I. Dünya Savaşı‘nı sona ermesiyle Gandhi tekrar bir kampanya silahı olarak gürültüsüz direnişe başladı ve bu sefer de 1919‘da Pencap‘ta meydana çıkan karışıklıkları bastırmak üzere hükümete doğaüstü yetkiler veren yasalara karşı çıktı. Halkın tutumu son derece sertti ve Gandhi’nin satyagraha ilkesine rağmen çeşitli zor hareketleri patlak verdi. Sıkı idare ilan edilince, bu seferde Amritsar’da kanlı bir toplu cinayet oldu. Gandhi bu gidişata bitirmek için kampanyaya erteleme kararı aldı.
1918-22 yılları aralarında Hindu ve Müslüman toplulukların arasında bir anlaşma yolu bulmak için inatla çalıştı ve ezeli düşmanları barıştırmak amacıyla 1924’te Delhi’de üç hafta süreyle istek grevine başladı.
Gandhi, dört sene her tarafında köy köy, kasaba kasaba dolaşarak insanları anlaşmaya çağırdı. Hem içki ve esrar alışkanlıklarına karşı savaştı, kendisi de vejeteryan olan Gandhi insanları hayvanlara karşısında aklıselim olmaya çağırdı. p> 1927 yılında Sir John Simmons’un başkanlığındaki Kurul, Hindistan’a hür tanınıp tanınmayacağını inceliyordu. Gandhi ise, hükümet Hindistan’a hemen Dominyon statüsü tanımazsa yeni bir sükunet direnişi kampanyası başlatacağını açıkladı. bununla beraber, büyük bir kalabalığın katıldığı bir ağırlama yürüyüşü düzenleyerek denize kadar ulaştı. Bu yürüyüş, İngiltere ve Amerika‘da büyük yankı uyandırdı. Gandhi yürüyüşün son günü kumsaldan bir tutam tuz alarak, sembolik bir şekilde yeni kampanyasını başlattı.

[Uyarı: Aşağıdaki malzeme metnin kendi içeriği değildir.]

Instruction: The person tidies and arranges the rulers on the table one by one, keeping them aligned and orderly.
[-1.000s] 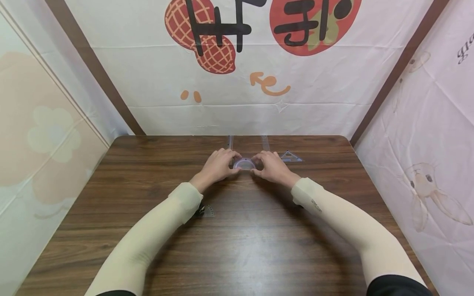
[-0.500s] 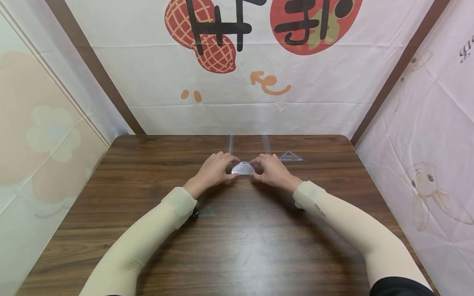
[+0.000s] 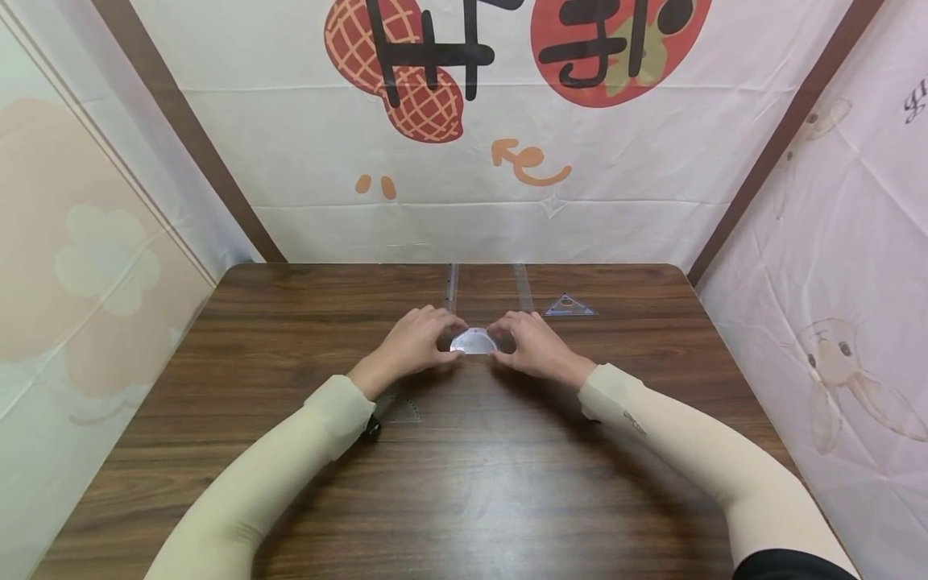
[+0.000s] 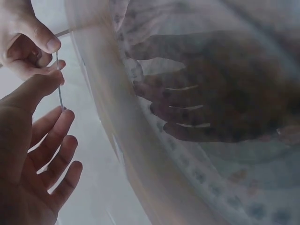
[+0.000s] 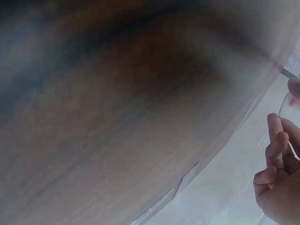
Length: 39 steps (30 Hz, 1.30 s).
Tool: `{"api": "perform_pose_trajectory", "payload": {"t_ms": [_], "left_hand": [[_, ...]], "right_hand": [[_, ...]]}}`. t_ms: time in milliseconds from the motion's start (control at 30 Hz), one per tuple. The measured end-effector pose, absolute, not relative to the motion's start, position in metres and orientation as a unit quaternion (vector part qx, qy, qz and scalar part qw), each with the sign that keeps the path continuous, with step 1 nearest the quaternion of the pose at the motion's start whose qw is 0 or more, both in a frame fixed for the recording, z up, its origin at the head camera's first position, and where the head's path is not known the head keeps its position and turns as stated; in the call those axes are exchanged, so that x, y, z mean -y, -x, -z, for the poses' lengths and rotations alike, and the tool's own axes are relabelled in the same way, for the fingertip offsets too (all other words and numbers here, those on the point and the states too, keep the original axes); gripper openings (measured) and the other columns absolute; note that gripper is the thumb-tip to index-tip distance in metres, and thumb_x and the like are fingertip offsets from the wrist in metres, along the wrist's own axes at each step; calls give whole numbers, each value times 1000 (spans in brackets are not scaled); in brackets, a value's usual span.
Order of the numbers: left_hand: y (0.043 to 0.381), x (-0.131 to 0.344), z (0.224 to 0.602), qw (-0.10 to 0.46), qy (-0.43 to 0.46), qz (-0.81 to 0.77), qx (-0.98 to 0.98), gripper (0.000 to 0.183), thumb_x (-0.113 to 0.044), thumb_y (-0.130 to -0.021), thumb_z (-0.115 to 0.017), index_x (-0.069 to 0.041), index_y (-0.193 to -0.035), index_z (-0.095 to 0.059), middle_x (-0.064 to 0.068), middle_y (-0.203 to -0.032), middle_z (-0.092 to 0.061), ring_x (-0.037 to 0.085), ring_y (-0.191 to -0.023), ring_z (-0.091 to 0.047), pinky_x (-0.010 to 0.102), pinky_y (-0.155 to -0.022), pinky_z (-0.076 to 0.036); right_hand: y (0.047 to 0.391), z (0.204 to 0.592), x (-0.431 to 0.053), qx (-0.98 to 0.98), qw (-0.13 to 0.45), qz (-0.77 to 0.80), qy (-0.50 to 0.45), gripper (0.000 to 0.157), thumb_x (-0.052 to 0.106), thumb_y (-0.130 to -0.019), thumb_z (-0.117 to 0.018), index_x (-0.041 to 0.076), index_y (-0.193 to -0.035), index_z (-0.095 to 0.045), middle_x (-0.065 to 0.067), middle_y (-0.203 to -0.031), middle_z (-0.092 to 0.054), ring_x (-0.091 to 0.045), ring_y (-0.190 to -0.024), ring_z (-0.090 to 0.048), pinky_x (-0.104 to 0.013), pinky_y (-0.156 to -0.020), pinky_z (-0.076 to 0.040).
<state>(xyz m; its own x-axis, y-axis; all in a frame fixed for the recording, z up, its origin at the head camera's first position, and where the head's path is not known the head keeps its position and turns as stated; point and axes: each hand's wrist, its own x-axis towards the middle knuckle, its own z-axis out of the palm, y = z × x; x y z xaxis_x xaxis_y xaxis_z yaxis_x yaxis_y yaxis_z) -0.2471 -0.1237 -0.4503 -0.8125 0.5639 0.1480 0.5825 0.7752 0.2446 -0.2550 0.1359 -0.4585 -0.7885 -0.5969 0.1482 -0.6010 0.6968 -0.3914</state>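
Between both hands, over the far middle of the table, is a clear protractor [image 3: 474,342] with its curved side away from me. My left hand [image 3: 416,340] pinches its left end with thumb and fingers, and my right hand [image 3: 532,344] pinches the right end. Seen nearly edge-on in the left wrist view, the protractor [image 4: 60,97] is a thin line between the fingertips. There, the left hand's [image 4: 35,140] other fingers spread loosely. The right wrist view catches my right hand [image 5: 281,164] at its right edge, fingers bent.
Behind the hands, two clear rulers [image 3: 451,288] [image 3: 524,287] reach the table's [image 3: 304,306] back edge. A blue-edged set square [image 3: 569,307] lies to their right. Another clear protractor [image 3: 406,412] lies near my left wrist. A printed cloth [image 3: 464,234] hangs behind the table.
Both hands have drawn the protractor toward me, away from the back edge. More of the two rulers shows behind them. The set square and the other protractor stay put.
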Motion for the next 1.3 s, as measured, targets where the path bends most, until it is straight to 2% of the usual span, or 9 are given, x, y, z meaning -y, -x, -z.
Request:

Bir ay sonra belirsiz tutuklanmasını öngören bir kanun maddesiyle bitmiş tutuklanan Gandhi, hapse atıldı. Hindistan halkı bu olaya bir gün boyunca siyasi inleme ilan ederek karşı çıktı. Hapis aşağıda da mücadelesini, bundan başka daha da enerjik bir şekilde devam ettiren Gandhi, 1938’de Hindularla Müslümanlar arasındaki uçurumu kapatmak için uğraşmaya başladı ve II. Dünya Savaşı başlayıncaya değin, şiddete aleyhinde politikasının propogandasını sürdürdü. Salıverilen Gandhi, 1942’de Kongre’nin aldığı ” Britanya Hindistan’ı terketmelidir.” kararından sonradan, baştan tutuklandı.
Gandhi’nin eşi Kasturbai da yıllarca kocasının mücadelesine iki taraflı olmuş ve o da tutuklanmıştı. 1944 yılında hapishanede hayata gözlerini kapadı.
Gandhi’nin çabalarıyla 1947 Şubat ayında İngiltere hükümeti, Hindistan’ı terketme kararını açıkladı. Hindistan’ın bağımsızlığına kavuşması en büyük tutkusu olan Gandhi en sonunda bunun gerçekleştiğini görmüştü. Lakin Hindular ve Müslümanlar arasındaki stres gitgide artarak artıyordu. Yetmiş dokuzuncu yaş gününde barışın sağlanması için beş günlük bir oruca girdi. Lakin orucun son günü halkın neşesi kanlı bir korku gösterisine dönüştü. Gandhi bir dua toplantısına giderken, fazla bir Hindu genci tarafından vurularak öldürüldü.